You could practically hear the collective “PHEW!” as NASA announced that they had reestablished full two-way communications with Voyager 2 on Friday afternoon! Details are few at this point — hopefully we’ll get more information on how this was pulled off, since we suspect there was some interesting wizardry involved. If you haven’t been following along, here’s a quick recap of the situation.
As we previously reported, a wayward command that was sent to Voyager 2, currently almost 19 light-hours distant from Earth, reoriented the spacecraft by a mere two degrees. It doesn’t sound like much, but the very narrow beamwidth on Voyager‘s high-gain antenna and the vast distance put it out of touch with the Canberra Deep Space Network station, currently the only ground station with line-of-sight to the spacecraft. While this was certainly a problem, NASA controllers seemed to take it in stride thanks to a contingency program which would automatically force the spacecraft to realign itself to point at Earth using its Canopus star tracker. The only catch was, that system wasn’t set to engage until October.
With this latest development, it appears that mission controllers weren’t willing to wait that long. Instead, based on what was universally referred to in the non-tech media as a “heartbeat” from Voyager on August 1– it appears that what they were really talking about was the use of multiple antennas at the Canberra site to pick up a weak carrier signal from the probe — they decided to send an “interstellar shout” and attempt to reorient the antenna.

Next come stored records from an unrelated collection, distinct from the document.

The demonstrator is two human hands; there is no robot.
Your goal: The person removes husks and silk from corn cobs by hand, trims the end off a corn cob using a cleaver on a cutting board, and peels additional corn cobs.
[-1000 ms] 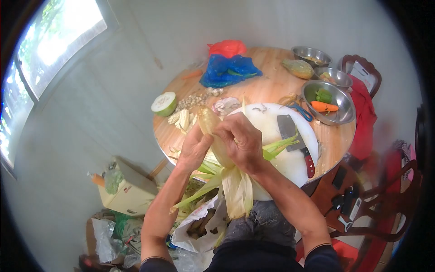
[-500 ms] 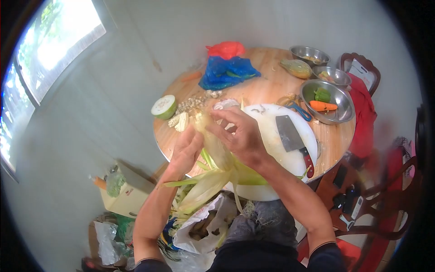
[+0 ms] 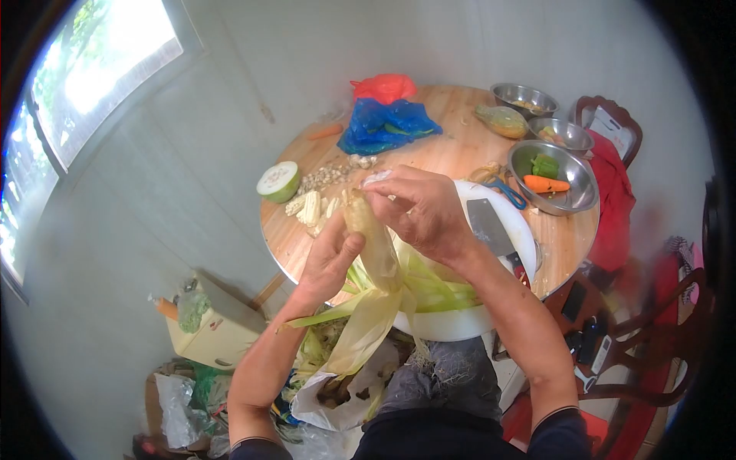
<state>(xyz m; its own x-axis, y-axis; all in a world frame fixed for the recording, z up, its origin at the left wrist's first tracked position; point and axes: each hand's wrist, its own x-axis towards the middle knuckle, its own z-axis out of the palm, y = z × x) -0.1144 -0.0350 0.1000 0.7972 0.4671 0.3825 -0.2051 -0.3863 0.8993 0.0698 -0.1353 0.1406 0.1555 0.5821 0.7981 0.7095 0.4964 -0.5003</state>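
Note:
An ear of corn stands nearly upright in front of me, with thin pale husk still round it. Its peeled outer leaves hang down, spread over the board's front edge. My left hand is closed round the ear's left side, thumb toward me. At the top end, the bent fingers of my right hand pinch the husk; their tips are partly hidden. Right of that hand, a cleaver lies on the round white cutting board. Pale peeled corn pieces lie beyond my left hand.
On the round table are a cut green gourd, garlic, a blue bag, blue-handled scissors and a metal bowl with a carrot. Below, a paper bag stands open before my knees.
Both hands and the corn have shifted slightly right. My right hand has turned, its fingers now more curled at the ear's tip, and it covers more of the board.

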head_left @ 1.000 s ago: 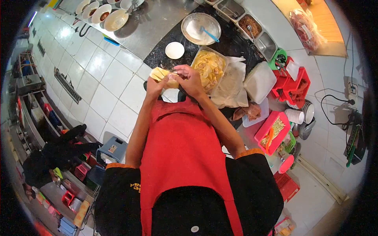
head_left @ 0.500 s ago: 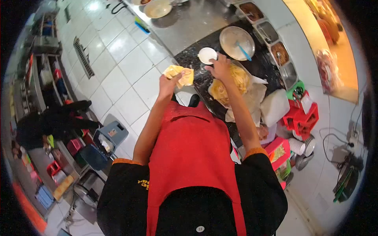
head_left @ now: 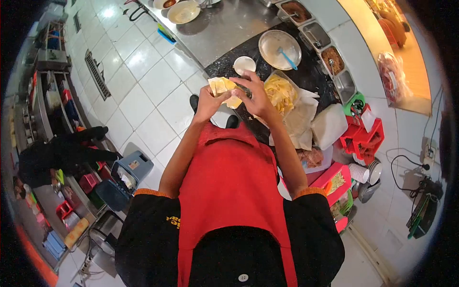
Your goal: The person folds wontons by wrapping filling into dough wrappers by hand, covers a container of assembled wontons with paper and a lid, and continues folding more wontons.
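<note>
A folded pale-yellow wonton wrapper (head_left: 223, 86) is held up in front of me, above the counter's edge. My left hand (head_left: 209, 103) grips its left and lower side between thumb and fingers. My right hand (head_left: 252, 95) pinches its right edge, with the fingers bent over it. What lies inside the folds I cannot make out. Just beyond my right hand stands a small white bowl (head_left: 244, 64). To the right, a tray holds a heap of yellow folded pieces (head_left: 279, 93). A wide round pan (head_left: 267, 43) behind it has a blue-handled spatula (head_left: 288, 58) in it.
Metal food containers (head_left: 316, 35) line the counter's right side. Crumpled brown paper (head_left: 302, 122), a white block-like container (head_left: 330, 126) and a red basket (head_left: 366, 138) are at right. A grey bin (head_left: 136, 167) stands on the tiled floor at left.
My right hand has left the small white bowl and come left to the wrapper, which both hands now hold. My left hand has shifted slightly right, and the wrapper looks more folded.
</note>
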### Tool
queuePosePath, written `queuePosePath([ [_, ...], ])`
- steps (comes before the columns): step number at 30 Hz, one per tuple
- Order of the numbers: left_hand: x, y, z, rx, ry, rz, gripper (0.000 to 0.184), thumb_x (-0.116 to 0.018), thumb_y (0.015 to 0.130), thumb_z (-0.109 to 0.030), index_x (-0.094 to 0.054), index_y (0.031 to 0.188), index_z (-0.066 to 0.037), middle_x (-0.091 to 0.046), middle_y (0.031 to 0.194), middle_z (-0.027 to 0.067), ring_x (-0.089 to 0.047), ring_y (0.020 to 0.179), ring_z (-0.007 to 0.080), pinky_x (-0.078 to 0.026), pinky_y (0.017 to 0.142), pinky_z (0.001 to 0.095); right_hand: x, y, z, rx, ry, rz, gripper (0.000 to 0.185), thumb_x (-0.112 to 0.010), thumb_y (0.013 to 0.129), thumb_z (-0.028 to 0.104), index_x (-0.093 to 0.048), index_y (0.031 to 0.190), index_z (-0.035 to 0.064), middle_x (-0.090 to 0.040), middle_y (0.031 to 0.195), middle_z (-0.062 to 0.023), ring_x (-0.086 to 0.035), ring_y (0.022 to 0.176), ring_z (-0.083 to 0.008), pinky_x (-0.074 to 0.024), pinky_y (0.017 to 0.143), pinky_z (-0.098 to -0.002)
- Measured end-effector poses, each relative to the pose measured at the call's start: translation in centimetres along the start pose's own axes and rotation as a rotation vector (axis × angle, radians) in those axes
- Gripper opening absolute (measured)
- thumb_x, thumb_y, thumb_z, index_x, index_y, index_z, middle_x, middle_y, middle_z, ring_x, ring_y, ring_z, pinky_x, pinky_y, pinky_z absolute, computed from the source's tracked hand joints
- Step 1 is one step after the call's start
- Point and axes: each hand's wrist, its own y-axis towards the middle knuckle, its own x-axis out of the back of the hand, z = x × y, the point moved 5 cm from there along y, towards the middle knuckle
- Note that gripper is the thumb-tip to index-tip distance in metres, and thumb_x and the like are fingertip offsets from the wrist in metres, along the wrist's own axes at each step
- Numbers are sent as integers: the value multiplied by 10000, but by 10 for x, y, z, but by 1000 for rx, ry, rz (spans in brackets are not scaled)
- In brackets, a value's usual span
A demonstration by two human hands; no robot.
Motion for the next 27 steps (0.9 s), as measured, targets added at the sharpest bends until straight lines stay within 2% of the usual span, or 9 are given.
queuePosePath([
  [2,-6,3,2,-36,-4,22,143,-734,915,-87,-727,1014,16,-737,905,26,-663,772,73,-529,675,247,6,-7,-11,-46,294,2,369,-717,909,204,-686,1244,51,-648,1272,-205,-616,1162,-325,-447,1000,-400],
  [3,-7,4,4,-17,-19,14,136,-719,933,-105,-727,1007,9,-735,898,22,-659,763,69,-526,671,246,15,-9,0,-50,329,-74,362,-748,876,116,-685,1218,15,-738,1100,-142,-699,968,-236,-522,870,-331],
  [8,-20,11,13,3,-12,-18,183,-681,982,-187,-726,965,-10,-724,861,11,-644,727,58,-513,655,243,13,-40,-21,-292,371,-227,346,-765,868,62,-685,1195,-15,-742,1125,-105,-701,946,-148,-545,822,-275],
  [10,-30,11,13,91,-160,18,222,-619,1023,-215,-677,1044,-1,-721,941,52,-683,818,101,-547,726,265,10,-51,-34,-494,669,-293,314,-753,878,42,-684,1175,-30,-739,1120,-111,-703,951,-143,-548,814,-256],
  [14,-54,9,25,228,-554,123,203,-550,1045,-164,-635,1140,-7,-709,1036,53,-680,874,90,-558,758,268,20,-56,-35,-454,828,-406,283,-734,889,16,-676,1161,-38,-735,1111,-122,-702,948,-134,-554,810,-247],
  [16,-66,5,23,228,-514,173,210,-541,1048,-165,-623,1155,-4,-702,1054,55,-677,889,93,-560,770,273,31,-54,-26,-340,723,-423,268,-717,895,-13,-669,1158,-36,-732,1100,-116,-697,967,-132,-560,836,-261],
  [18,-76,3,23,225,-478,220,218,-531,1051,-166,-612,1171,-2,-694,1071,57,-674,904,95,-563,782,278,42,-57,-20,-353,855,-453,267,-707,891,-40,-666,1155,-38,-727,1083,-97,-691,987,-135,-562,859,-277],
  [20,-83,1,21,146,-358,299,208,-546,1041,-154,-613,1171,-6,-690,1061,50,-672,895,101,-559,782,280,50,-56,-9,-303,744,-333,274,-705,887,-52,-669,1157,-32,-720,1087,-83,-686,1000,-136,-558,876,-279],
  [27,-94,0,16,109,-105,426,221,-549,1043,-145,-592,1213,-10,-690,1069,50,-672,924,113,-555,811,276,62,-76,-25,-431,673,-314,297,-780,855,58,-693,1130,-9,-725,1040,-77,-684,952,-119,-578,789,-265],
])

The 70-m DSS-43 dish blasted out the message early in the morning of August 2, and 37 hours later, science and engineering data started streaming into the antenna again, indicating that Voyager 2 was pointing back at Earth and operating fine.
Hats off to everyone involved in making this fix and getting humanity’s most remote outpost back online. If you want to follow the heroics in nearly real-time, or just like watching what goes on at the intersection of Big Engineering and Big Science, make sure you check out the Canberra DSN Twitter feed.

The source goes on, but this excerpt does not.